> [PROMPT] With the pictures left out, print exactly the lines below that run from the one containing "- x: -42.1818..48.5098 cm" through the one containing "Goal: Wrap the".

> [DATA EXTRACT]
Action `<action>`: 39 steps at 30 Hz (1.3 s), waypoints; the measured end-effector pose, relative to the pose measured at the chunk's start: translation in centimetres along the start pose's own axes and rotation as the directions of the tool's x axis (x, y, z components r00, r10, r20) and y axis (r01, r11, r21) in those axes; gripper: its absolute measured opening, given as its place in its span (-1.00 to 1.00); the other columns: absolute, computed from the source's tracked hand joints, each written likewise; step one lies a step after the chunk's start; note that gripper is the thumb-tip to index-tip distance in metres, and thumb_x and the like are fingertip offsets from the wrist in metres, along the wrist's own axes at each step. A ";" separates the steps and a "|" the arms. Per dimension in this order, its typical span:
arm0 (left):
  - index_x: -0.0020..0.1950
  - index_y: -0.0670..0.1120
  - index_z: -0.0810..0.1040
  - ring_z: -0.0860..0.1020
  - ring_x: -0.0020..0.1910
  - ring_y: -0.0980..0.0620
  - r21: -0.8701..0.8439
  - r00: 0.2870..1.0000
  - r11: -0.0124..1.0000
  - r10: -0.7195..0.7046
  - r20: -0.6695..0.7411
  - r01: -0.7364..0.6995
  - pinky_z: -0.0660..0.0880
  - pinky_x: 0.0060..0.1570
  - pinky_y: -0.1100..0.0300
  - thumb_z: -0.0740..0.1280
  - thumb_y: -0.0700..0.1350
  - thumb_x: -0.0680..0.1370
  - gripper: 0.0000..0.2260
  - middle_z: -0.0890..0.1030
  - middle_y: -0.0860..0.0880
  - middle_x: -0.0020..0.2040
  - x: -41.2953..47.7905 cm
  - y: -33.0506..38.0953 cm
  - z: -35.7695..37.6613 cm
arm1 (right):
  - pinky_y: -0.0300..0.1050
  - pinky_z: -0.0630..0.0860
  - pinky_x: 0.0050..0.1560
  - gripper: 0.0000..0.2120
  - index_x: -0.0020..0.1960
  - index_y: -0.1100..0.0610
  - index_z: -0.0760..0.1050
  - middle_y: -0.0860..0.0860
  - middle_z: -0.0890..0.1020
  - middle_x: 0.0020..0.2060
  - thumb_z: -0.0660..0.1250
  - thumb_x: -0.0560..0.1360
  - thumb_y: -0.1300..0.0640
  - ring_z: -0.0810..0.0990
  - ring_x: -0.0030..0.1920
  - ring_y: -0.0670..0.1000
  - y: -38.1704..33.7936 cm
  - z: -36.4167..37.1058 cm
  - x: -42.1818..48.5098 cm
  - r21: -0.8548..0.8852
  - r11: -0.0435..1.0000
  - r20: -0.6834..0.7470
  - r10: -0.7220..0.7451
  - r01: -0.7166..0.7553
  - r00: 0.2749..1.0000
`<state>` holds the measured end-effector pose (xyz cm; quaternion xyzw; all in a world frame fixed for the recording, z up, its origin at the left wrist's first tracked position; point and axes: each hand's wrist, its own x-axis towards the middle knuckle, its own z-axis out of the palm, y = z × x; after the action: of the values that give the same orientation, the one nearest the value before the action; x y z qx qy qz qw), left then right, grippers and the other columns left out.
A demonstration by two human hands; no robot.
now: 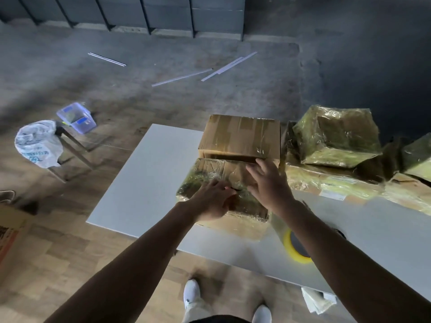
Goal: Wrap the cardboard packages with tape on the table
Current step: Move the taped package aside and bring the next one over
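One white desk (151,183) has its left half free. At least three wrapped packages (335,138) crowd the right. One cardboard box (240,136) touches one tape-wrapped package (205,176) at centre. One yellow tape roll (293,251) lies near the front edge. The right hand (268,183) is released over the package. The left hand (212,201) rests on it, its grasp unclear.

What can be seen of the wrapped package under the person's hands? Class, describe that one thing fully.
The wrapped package is a flat brown cardboard box covered in glossy, crinkled, yellowish clear tape. It lies on the white table, its far edge against a plainer cardboard box. The left hand rests on its top; whether it pinches tape is unclear. The right hand, fingers spread, is over its far right part.
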<state>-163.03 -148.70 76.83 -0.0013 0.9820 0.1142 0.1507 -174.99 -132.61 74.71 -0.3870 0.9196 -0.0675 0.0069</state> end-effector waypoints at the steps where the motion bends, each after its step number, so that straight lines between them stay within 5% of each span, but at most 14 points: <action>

> [TASK RESPONSE]
  - x: -42.1818..48.5098 cm
  - r21: -0.8548..0.8852
  - r11: -0.0435..1.0000
  - r20: -0.6834..0.7470
  - r10: -0.7220..0.7451
  - r01: -0.7166..0.7553
  - r00: 0.2749..1.0000
`<state>` holds the measured end-effector pose (xyz cm; quaternion xyzw; all in a world frame fixed for the recording, z up, its origin at the left wrist's first tracked position; point and axes: each hand's wrist, its own x-axis towards the middle knuckle, its own z-axis out of the palm, y = z × x; after the action: of the values that give the same orientation, the one nearest the value before the action; x y z qx qy qz qw), left then right, grippers and the other columns left out.
A demonstration by two human hands; no robot.
now: 
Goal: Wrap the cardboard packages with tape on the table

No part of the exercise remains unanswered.